What the task asks
Please repeat the listing exactly, with every line intact.
--- Information supplied Enclosed Below ---
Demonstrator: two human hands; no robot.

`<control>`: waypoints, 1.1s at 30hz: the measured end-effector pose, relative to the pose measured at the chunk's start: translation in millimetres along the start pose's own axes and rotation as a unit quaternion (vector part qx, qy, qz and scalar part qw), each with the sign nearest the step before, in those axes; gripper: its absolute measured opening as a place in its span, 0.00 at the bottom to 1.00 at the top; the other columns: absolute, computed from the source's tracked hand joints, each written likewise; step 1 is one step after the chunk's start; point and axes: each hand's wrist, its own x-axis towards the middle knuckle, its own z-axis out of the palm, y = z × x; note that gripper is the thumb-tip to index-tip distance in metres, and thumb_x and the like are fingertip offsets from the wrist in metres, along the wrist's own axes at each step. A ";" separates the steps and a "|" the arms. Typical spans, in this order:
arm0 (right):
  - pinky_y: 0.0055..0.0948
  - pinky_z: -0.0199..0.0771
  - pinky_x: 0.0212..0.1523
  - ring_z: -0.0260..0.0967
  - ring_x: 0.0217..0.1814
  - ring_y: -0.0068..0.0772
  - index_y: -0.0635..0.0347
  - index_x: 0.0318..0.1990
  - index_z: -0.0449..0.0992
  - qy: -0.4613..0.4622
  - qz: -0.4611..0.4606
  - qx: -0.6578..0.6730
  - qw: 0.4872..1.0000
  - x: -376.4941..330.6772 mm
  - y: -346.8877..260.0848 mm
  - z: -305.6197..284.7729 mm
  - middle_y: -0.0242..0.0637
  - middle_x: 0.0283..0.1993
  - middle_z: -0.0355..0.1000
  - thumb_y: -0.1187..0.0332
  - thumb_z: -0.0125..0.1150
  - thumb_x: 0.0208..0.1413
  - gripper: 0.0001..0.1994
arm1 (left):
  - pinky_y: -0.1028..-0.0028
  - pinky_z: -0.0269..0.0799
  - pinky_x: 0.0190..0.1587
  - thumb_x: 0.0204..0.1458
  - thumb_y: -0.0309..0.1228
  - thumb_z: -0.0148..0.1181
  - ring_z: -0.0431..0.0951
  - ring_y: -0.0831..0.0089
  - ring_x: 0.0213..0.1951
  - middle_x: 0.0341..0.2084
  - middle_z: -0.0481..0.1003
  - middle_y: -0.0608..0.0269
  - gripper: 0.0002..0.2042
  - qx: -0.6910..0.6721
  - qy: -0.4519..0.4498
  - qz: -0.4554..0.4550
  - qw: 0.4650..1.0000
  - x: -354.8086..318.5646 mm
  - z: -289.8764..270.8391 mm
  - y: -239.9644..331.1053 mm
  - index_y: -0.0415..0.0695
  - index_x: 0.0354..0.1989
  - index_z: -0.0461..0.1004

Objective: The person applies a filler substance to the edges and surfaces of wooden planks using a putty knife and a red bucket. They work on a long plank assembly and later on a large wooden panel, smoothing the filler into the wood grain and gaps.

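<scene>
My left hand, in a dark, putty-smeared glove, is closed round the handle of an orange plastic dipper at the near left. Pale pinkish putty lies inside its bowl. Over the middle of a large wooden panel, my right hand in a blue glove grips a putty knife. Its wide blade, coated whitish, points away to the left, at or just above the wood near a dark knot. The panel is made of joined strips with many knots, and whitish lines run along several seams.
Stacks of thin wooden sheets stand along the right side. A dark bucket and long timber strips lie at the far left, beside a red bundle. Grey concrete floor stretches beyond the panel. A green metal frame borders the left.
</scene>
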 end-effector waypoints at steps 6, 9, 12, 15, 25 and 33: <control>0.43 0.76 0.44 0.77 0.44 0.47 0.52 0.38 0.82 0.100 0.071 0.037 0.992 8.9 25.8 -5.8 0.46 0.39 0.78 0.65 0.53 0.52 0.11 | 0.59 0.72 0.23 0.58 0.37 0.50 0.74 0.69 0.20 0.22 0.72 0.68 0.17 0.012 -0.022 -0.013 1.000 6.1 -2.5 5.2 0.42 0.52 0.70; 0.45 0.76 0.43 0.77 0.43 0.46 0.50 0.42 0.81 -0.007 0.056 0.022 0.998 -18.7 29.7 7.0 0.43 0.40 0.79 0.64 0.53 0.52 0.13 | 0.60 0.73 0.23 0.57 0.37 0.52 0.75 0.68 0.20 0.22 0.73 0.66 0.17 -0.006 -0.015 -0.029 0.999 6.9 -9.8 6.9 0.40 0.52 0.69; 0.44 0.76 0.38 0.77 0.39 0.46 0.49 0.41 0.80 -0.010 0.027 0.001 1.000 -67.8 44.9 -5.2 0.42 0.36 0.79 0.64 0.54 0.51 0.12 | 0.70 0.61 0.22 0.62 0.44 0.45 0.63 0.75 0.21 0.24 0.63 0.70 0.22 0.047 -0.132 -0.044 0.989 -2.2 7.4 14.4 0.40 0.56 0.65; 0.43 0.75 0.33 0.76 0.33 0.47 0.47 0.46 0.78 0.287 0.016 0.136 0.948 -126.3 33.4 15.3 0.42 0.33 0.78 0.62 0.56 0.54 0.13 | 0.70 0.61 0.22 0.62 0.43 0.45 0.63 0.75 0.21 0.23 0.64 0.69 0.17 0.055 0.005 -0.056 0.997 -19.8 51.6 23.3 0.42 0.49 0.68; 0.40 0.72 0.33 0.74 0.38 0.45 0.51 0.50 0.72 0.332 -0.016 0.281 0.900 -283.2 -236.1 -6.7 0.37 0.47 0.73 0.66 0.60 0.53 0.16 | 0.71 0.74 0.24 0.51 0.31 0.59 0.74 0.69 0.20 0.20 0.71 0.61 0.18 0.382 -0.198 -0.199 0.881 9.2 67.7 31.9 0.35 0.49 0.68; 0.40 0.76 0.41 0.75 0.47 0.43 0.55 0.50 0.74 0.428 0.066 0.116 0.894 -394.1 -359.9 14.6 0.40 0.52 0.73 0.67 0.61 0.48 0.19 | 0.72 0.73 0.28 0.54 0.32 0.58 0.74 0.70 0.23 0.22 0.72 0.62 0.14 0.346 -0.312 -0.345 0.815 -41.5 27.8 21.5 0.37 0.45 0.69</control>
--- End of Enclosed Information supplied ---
Response below
Demonstrator: two human hands; no robot.

`<control>`: waypoints, 1.1s at 30hz: the measured end-effector pose, relative to the pose measured at the chunk's start: translation in millimetres along the start pose's own axes and rotation as a unit quaternion (vector part qx, qy, qz and scalar part qw), each with the sign nearest the step before, in those axes; gripper: its absolute measured opening as a place in its span, 0.00 at the bottom to 1.00 at the top; the other columns: absolute, computed from the source's tracked hand joints, each written likewise; step 1 is one step after the chunk's start; point and axes: each hand's wrist, its own x-axis towards the middle knuckle, its own z-axis out of the palm, y = z × x; note that gripper is the thumb-tip to index-tip distance in metres, and thumb_x and the like are fingertip offsets from the wrist in metres, along the wrist's own axes at each step. A ";" separates the steps and a "|" the arms. Typical spans, in this order:
arm0 (right):
  - pinky_y: 0.0055..0.0948
  - pinky_z: -0.0199..0.0771
  - pinky_x: 0.0212..0.1523
  - ring_z: -0.0260..0.0967
  - ring_x: 0.0217..0.1814
  - ring_y: -0.0068..0.0772
  - index_y: -0.0635..0.0347
  - index_x: 0.0318..0.1990
  - index_z: -0.0449..0.0992
  - qy: -0.4613..0.4622
  - qz: -0.4611..0.4606
  - qx: -0.6578..0.6730
  - qw: 0.4872..1.0000
  - x: -376.4941..330.6772 mm
  - y: -346.8877..260.0848 mm
  - z: -305.6197..284.7729 mm
  - middle_y: -0.0242..0.0637
  - middle_x: 0.0283..0.1993
  - middle_z: -0.0355..0.1000
  - thumb_y: -0.1187..0.0332
  - thumb_z: -0.0125..0.1150
  - thumb_x: 0.0208..0.1413
  - gripper: 0.0001..0.1994
arm1 (left):
  - pinky_y: -0.1028..-0.0028
  - pinky_z: -0.0269..0.0799
  - pinky_x: 0.0190..0.1587
  - thumb_x: 0.0204..0.1458
  - thumb_y: -0.0309..0.1228
  - thumb_z: -0.0148..0.1181
  - ring_z: -0.0431..0.0951
  - ring_y: -0.0831..0.0089
  - ring_x: 0.0213..0.1951
  - middle_x: 0.0341..0.2084
  - middle_z: -0.0481..0.1003
  - middle_y: -0.0608..0.0269
  - gripper: 0.0002..0.2042
  - qx: -0.6910..0.6721
  - qy: -0.4519..0.4498
  - qz: -0.4554..0.4550
  - qw: 0.4650..1.0000
  - x: -354.8086..318.5646 mm
  - z: -289.8764..270.8391 mm
  - y: -239.9644..331.1053 mm
  - index_y: -0.0415..0.0695
  - index_x: 0.0354..0.1989
  - index_z: -0.0461..0.1004

Objective: The person applies a filler substance to the edges and surfaces of wooden planks using a putty knife and a red bucket. They work on a long plank assembly and later on a large wooden panel, smoothing the filler into the wood grain and gaps.

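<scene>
My left hand, in a dark, putty-smeared glove, is closed round the handle of an orange plastic dipper at the near left. Pale pinkish putty lies inside its bowl. Over the middle of a large wooden panel, my right hand in a blue glove grips a putty knife. Its wide blade, coated whitish, points away to the left, at or just above the wood near a dark knot. The panel is made of joined strips with many knots, and whitish lines run along several seams.
Stacks of thin wooden sheets stand along the right side. A dark bucket and long timber strips lie at the far left, beside a red bundle. Grey concrete floor stretches beyond the panel. A green metal frame borders the left.
</scene>
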 end-effector waypoints at steps 6, 9, 12, 15, 25 and 33: <control>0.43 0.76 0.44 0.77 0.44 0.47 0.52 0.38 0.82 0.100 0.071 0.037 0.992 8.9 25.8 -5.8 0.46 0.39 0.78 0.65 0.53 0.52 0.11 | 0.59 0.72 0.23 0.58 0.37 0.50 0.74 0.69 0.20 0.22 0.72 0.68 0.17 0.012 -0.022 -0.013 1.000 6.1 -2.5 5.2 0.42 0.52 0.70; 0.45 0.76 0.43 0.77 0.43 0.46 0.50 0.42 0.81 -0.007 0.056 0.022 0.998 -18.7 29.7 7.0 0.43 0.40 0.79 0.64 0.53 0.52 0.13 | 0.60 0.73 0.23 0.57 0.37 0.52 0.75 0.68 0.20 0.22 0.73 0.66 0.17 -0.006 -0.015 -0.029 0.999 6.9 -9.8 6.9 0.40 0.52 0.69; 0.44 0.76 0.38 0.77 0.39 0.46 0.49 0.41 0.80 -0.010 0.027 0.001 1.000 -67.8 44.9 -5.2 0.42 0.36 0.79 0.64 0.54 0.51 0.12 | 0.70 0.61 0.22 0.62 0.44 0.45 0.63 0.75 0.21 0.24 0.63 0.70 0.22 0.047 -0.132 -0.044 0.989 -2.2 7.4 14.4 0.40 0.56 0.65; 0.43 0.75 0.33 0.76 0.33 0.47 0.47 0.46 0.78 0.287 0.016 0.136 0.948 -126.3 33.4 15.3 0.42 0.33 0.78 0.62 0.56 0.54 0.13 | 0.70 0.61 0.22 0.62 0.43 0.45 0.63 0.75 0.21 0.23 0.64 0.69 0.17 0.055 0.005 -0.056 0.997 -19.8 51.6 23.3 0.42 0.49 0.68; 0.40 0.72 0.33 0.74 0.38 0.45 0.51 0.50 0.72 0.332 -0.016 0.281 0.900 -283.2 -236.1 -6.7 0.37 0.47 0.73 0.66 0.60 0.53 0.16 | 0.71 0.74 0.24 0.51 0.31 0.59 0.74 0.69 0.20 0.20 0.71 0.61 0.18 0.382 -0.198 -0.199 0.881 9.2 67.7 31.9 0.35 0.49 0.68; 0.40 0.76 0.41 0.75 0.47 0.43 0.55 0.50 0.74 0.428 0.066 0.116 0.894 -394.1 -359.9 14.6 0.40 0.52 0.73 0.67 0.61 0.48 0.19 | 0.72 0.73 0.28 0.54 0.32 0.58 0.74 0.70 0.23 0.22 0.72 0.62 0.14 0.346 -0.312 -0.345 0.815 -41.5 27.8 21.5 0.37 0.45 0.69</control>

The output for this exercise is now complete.